The step of determining the first display transparency includes:

and extracting a weight corresponding to the track position identifier from the target data, and determining the first display transparency based on the weight, wherein the first display transparency and the weight are in positive correlation or negative correlation.

6. The method according to any one of claims 2 to 5, wherein the step of rendering the display interface at the current playing time from each of the target display data comprises:

and rendering the display interface at the current playing time according to each target display data, so that the display interface at the current playing time displays the outline corresponding to the target display data at the position included by each target display data according to the display color and the transparency in the target display data.

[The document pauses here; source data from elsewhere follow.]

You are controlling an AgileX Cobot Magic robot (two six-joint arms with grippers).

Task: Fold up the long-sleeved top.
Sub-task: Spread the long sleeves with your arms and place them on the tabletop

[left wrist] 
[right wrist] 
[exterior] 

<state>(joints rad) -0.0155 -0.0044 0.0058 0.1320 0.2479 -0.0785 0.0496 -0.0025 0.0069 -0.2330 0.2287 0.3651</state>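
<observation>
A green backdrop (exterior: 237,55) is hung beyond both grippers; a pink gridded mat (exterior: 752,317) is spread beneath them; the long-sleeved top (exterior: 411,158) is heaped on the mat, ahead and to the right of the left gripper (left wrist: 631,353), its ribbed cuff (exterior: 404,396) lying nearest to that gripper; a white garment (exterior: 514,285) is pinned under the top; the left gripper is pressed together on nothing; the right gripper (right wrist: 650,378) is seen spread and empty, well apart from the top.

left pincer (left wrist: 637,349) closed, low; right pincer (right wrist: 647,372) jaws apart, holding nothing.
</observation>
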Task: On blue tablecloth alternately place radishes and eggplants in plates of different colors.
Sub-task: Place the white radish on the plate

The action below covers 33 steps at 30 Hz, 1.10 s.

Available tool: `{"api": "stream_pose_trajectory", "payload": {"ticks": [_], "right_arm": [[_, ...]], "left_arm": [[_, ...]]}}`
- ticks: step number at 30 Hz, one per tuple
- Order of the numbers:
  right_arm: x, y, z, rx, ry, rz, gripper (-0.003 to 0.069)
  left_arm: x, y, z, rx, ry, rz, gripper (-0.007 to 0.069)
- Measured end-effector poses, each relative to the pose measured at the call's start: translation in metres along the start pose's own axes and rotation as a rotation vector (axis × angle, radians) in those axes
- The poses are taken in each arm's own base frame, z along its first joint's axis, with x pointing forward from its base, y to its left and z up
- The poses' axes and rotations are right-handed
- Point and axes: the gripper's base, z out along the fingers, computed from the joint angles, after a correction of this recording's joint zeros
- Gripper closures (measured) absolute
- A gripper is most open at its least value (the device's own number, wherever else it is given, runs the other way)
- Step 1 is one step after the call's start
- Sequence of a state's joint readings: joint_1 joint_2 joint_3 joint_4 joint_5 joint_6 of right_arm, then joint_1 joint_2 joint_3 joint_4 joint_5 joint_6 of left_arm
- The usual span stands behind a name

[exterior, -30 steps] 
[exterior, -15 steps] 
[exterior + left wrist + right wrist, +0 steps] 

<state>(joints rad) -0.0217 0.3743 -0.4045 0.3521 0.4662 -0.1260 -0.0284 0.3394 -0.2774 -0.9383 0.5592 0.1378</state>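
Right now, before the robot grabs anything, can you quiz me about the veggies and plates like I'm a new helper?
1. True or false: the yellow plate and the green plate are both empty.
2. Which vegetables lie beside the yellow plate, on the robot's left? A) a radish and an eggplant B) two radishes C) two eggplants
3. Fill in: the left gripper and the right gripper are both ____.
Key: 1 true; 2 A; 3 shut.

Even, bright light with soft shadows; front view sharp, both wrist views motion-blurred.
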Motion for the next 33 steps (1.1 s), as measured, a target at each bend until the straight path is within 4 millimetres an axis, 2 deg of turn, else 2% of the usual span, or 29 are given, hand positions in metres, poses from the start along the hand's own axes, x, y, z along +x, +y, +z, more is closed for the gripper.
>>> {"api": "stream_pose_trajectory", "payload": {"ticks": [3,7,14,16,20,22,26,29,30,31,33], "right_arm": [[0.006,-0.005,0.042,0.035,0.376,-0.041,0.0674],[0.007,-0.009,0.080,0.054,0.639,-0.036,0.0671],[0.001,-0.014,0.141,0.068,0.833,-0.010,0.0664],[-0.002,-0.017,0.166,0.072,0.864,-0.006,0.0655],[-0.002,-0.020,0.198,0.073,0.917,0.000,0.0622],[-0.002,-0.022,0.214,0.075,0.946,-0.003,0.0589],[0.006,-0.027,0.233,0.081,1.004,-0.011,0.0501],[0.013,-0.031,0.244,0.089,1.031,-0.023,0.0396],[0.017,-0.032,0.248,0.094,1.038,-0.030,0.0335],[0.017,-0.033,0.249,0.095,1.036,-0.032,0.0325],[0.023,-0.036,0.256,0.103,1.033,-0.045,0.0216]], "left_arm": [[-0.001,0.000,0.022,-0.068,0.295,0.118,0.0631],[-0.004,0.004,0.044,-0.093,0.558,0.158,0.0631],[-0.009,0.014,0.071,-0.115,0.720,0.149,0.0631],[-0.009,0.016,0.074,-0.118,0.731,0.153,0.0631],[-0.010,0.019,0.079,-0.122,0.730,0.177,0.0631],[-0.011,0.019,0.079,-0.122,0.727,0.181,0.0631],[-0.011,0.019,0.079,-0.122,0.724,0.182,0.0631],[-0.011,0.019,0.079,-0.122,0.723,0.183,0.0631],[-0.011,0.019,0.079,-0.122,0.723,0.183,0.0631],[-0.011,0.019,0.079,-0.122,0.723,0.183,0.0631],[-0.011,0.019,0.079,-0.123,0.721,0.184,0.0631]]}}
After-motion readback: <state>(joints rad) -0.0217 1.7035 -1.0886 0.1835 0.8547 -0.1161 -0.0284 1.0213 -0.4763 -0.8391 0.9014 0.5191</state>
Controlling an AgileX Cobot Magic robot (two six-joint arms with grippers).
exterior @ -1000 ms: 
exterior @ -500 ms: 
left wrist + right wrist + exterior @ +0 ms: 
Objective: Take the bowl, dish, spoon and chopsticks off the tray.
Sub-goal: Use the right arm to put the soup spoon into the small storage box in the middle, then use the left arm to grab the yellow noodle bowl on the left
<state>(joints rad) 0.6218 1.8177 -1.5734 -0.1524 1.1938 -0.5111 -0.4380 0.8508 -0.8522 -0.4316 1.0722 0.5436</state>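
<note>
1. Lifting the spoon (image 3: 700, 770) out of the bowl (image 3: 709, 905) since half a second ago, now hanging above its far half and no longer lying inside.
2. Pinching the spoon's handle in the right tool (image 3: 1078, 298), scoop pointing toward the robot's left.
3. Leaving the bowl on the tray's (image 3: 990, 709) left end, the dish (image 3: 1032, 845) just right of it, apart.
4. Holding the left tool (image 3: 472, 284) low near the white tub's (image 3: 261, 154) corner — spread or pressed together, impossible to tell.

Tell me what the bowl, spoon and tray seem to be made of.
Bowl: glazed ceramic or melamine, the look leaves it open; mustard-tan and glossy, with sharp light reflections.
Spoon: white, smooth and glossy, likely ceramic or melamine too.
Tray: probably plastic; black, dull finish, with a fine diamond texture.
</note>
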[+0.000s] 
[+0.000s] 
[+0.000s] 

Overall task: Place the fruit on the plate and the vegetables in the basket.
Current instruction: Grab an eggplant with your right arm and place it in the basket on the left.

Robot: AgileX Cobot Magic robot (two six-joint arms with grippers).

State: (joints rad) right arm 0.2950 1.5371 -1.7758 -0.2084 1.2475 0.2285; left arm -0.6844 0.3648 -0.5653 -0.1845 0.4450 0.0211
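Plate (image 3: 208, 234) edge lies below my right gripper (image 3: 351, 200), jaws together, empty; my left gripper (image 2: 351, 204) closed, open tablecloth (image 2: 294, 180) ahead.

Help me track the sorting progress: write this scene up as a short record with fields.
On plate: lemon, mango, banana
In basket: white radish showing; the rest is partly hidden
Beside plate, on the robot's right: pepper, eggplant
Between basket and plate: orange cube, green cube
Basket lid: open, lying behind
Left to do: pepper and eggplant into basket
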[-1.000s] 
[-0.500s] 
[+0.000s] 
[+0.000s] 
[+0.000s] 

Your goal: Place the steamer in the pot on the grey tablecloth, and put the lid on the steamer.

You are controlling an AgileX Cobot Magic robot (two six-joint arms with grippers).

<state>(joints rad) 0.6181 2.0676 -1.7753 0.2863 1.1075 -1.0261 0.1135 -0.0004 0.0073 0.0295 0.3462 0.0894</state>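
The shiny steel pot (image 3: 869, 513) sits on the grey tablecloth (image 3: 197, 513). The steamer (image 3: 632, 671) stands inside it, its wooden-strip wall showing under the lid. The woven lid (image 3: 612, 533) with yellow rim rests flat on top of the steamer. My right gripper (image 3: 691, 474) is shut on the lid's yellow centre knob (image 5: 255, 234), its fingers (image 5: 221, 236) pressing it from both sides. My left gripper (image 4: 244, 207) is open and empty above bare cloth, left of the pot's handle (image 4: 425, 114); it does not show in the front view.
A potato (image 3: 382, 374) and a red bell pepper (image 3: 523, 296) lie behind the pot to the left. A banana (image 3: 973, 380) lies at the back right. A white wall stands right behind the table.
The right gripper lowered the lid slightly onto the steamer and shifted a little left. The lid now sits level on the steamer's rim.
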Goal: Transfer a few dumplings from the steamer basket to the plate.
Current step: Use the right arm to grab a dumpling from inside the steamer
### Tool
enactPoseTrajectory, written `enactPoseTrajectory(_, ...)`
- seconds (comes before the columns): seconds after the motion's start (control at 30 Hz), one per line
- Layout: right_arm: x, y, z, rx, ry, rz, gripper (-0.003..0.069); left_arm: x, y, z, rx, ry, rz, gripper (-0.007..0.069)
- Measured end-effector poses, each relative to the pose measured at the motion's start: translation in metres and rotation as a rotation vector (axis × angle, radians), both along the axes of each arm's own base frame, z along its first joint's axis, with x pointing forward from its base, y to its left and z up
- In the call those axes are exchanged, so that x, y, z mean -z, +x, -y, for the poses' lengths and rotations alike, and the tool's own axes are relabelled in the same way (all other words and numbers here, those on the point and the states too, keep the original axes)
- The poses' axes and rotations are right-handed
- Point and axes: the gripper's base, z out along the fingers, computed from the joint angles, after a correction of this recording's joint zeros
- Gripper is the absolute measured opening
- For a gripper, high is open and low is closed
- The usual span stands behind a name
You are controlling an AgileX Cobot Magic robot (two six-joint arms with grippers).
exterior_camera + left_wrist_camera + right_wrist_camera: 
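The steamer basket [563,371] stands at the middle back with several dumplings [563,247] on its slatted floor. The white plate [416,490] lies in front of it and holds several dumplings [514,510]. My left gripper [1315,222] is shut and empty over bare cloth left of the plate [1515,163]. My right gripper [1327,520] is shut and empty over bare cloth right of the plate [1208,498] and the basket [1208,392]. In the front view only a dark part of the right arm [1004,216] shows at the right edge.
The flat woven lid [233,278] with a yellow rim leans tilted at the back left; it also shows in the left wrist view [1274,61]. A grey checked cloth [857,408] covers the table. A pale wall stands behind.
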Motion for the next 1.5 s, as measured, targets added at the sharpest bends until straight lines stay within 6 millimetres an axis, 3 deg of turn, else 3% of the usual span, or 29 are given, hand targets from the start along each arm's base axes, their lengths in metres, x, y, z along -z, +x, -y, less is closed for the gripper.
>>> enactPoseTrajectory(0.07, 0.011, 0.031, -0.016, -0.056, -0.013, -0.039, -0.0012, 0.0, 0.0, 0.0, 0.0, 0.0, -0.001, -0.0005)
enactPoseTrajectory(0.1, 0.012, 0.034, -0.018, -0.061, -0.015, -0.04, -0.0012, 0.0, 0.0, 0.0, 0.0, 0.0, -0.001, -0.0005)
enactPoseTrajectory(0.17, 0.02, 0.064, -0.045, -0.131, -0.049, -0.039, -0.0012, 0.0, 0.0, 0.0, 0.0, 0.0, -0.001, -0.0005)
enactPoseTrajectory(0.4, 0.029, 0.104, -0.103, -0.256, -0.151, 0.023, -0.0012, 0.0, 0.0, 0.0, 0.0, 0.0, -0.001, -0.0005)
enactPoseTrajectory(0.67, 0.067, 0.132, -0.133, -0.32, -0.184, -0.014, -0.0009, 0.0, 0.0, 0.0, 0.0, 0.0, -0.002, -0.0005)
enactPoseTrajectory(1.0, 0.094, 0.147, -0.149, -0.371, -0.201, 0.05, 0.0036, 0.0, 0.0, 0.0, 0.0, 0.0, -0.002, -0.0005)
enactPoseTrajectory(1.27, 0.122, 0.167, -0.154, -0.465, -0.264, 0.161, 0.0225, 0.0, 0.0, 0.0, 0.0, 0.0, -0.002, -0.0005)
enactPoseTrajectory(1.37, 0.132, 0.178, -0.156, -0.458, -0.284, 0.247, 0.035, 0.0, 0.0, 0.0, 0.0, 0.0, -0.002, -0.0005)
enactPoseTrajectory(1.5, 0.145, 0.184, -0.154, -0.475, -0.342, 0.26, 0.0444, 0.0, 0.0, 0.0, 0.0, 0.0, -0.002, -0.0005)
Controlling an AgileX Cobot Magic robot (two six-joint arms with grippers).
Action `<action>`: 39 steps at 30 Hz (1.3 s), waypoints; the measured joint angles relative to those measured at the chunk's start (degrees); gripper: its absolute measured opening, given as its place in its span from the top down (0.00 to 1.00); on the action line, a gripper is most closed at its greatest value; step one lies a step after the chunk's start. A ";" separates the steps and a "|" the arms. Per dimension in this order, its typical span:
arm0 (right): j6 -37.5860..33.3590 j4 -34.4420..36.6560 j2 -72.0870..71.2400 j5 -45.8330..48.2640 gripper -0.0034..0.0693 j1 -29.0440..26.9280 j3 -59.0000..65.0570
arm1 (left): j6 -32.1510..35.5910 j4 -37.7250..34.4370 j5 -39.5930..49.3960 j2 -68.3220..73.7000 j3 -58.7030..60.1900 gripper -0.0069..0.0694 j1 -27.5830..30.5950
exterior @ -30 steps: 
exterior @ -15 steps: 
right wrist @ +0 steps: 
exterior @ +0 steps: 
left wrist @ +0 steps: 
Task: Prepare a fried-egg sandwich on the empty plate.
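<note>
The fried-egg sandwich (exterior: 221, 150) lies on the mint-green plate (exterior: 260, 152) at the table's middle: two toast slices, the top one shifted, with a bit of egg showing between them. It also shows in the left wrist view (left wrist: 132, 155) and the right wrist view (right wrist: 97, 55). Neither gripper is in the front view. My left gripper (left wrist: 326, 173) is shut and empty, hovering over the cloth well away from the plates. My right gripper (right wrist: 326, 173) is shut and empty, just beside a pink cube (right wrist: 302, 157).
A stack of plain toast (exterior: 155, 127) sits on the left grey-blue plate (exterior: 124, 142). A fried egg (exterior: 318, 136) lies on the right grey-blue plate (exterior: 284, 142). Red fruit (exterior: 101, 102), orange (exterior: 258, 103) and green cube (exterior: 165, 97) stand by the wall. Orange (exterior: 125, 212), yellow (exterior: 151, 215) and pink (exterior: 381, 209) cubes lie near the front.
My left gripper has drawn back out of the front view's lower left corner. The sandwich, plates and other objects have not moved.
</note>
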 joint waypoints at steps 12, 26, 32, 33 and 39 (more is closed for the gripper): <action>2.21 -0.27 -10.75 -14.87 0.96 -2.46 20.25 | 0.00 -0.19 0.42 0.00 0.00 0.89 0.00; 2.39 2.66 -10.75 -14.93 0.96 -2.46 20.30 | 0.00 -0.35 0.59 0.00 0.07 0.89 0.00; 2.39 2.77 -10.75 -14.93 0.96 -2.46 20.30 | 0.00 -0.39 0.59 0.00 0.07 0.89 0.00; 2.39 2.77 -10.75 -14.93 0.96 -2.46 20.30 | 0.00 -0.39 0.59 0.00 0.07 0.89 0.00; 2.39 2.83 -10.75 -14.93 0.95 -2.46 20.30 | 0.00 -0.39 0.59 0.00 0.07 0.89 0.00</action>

7. The method according to any one of claims 2 to 5, further comprising:

for each track position identifier corresponding to the current playing time, if the track position identifier is a track identifier of a predicted planned track corresponding to marked track data, extracting an actual position of a movable object corresponding to the track position identifier at the current playing time from second track data cached in the local cache, and calculating a predicted deviation value corresponding to the track position identifier, wherein the actual position of the movable object corresponding to the track position identifier at the current playing time corresponds to a first target position corresponding to the track position identifier; the second track data is track data corresponding to the current playing time;

And generating a deviation data chart according to each predicted deviation value.

8. A track display apparatus, the apparatus being applied to a playback device provided with a local cache, the apparatus comprising:

the first interface rendering module is used for rendering a pause interface according to the first track data cached in the local cache so that the pause interface displays each predicted planning track of at least one movable object at the pause moment; the first track data are track data under the pause time;

the data marking module is used for marking target data in the first track data in response to a selection instruction for selecting at least one predicted planned track displayed by the pause interface so as to keep the target data in the local cache when the cache data of the local cache are updated; the target data comprise track data of each predicted planning track selected by the selection instruction;

the track position identification determining module is used for responding to a track playing instruction, clearing unmarked cache data in the local cache, reading second track data from a playing file, caching the second track data in the local cache, and determining track position identifications of track positions to be displayed at the current playing moment; the second track data is track data corresponding to the current playing time;

The target display data determining module is used for determining target display data corresponding to the track position identifiers according to the target data if the track position identifiers are track identifiers of the predicted planned tracks corresponding to the marked track data, or determining target display data corresponding to the track position identifiers according to non-target data cached in the local cache if the track position identifiers are track identifiers of the predicted planned tracks corresponding to the marked track data;

and the second interface rendering module is used for rendering the display interface at the current playing time according to each target display data.

9. A storage medium having stored therein computer readable instructions which, when executed by one or more processors, cause the one or more processors to perform the steps of the track display method of any of claims 1 to 7.

10. A computer device, comprising: one or more processors, and memory;

stored in the memory are computer readable instructions which, when executed by the one or more processors, perform the steps of the trajectory display method of any one of claims 1 to 7.